Natural Language is Conflated

For a long time I’ve been unsatisfied with natural language. At first, in my naïvety, I thought it was just English that was unsuitable, but it seems there’s a deeper problem that even engineered languages like esperanto don’t help with. People talk past each other, perpetually missunderstanding, driven apart by nitpicking correct phrasing.

When people asked me if I thought in words or pictures I blinked at them, “I think in thoughts, doesn’t everyone?”. I’m still not sure, but it seems that many do not notice the inadequacy of words. Maybe I’m exceptionally bad at phrasing, or maybe most people subconsciously restrict their thoughts to mirror their words so that translating isn’t a great big mess.
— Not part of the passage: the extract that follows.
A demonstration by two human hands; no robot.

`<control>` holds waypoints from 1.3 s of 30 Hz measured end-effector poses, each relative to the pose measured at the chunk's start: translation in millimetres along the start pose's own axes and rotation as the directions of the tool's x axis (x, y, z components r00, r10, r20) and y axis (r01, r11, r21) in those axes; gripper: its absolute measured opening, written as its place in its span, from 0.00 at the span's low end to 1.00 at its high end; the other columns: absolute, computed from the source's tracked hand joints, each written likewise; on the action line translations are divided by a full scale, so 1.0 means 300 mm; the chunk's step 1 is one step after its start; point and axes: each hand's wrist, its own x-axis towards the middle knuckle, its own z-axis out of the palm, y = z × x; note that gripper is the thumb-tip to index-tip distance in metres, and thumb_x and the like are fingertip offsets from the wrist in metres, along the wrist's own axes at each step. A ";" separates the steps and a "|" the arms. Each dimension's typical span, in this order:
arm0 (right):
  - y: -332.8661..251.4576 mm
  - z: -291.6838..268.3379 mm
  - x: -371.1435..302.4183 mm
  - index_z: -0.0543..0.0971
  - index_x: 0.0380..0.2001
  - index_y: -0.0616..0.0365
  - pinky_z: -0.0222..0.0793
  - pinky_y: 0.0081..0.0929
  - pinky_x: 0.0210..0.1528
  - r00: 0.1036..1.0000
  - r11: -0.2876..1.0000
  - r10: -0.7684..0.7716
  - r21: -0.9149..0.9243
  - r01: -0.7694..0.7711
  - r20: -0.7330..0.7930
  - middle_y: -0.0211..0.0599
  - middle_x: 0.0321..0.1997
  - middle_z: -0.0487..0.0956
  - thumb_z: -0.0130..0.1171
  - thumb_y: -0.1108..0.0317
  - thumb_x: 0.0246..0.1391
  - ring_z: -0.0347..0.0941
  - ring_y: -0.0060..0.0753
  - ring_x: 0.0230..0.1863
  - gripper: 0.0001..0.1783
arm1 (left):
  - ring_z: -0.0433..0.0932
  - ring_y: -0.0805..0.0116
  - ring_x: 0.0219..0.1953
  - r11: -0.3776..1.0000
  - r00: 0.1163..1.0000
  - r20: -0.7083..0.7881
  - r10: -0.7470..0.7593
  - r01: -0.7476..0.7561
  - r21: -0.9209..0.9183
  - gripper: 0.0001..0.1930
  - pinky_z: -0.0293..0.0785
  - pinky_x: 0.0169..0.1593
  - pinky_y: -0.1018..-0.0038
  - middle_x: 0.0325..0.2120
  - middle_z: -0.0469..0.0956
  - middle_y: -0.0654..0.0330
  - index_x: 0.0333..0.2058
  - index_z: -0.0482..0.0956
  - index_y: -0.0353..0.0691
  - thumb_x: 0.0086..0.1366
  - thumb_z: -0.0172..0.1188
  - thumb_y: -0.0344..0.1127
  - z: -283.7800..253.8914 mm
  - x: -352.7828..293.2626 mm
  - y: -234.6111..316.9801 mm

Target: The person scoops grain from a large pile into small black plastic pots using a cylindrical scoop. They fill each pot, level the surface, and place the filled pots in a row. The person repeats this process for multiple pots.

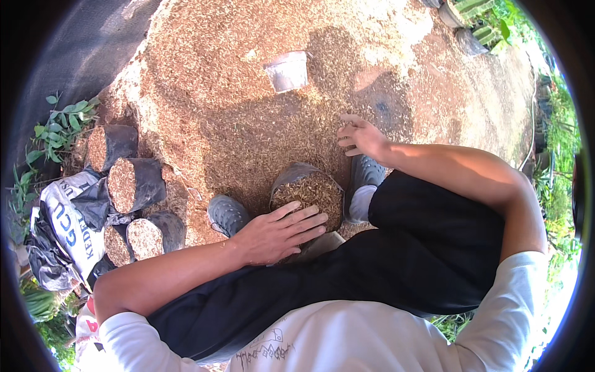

It remains to clarify: what makes up a thought, how does it differ from speech? First, what is similar? They’re both ways to pick out points in thingspace, (which you should understand as an injective map from thoughtspace/wordspace resp. to thingspace. Almost technically, there’s actually maps wordspace -> thoughtspace -> thingspace, and the map wordspace -> thingspace is the unique composition, so this suggests that thoughts are at least as powerful as words. Thoughts are anonymous, but words are named. Effectively this means that you can pull a word out of the aether by its name, but you can only pull up a thought by association; imagine words as organized like a dictionary, and thoughts organized by a graph, with edges as metaphors/links in associative memory etc. (this gives us some indication towards their structure as categories). The most apparent difference is that thoughts can refer directly to internal perception, whereas words are completely incapable of serializing sensory perception unless the receiver shares certain experience with you. Words can refer to the thought of sensation (which you assume they share), but not the sensation itself (which they almost certainly do share, being human).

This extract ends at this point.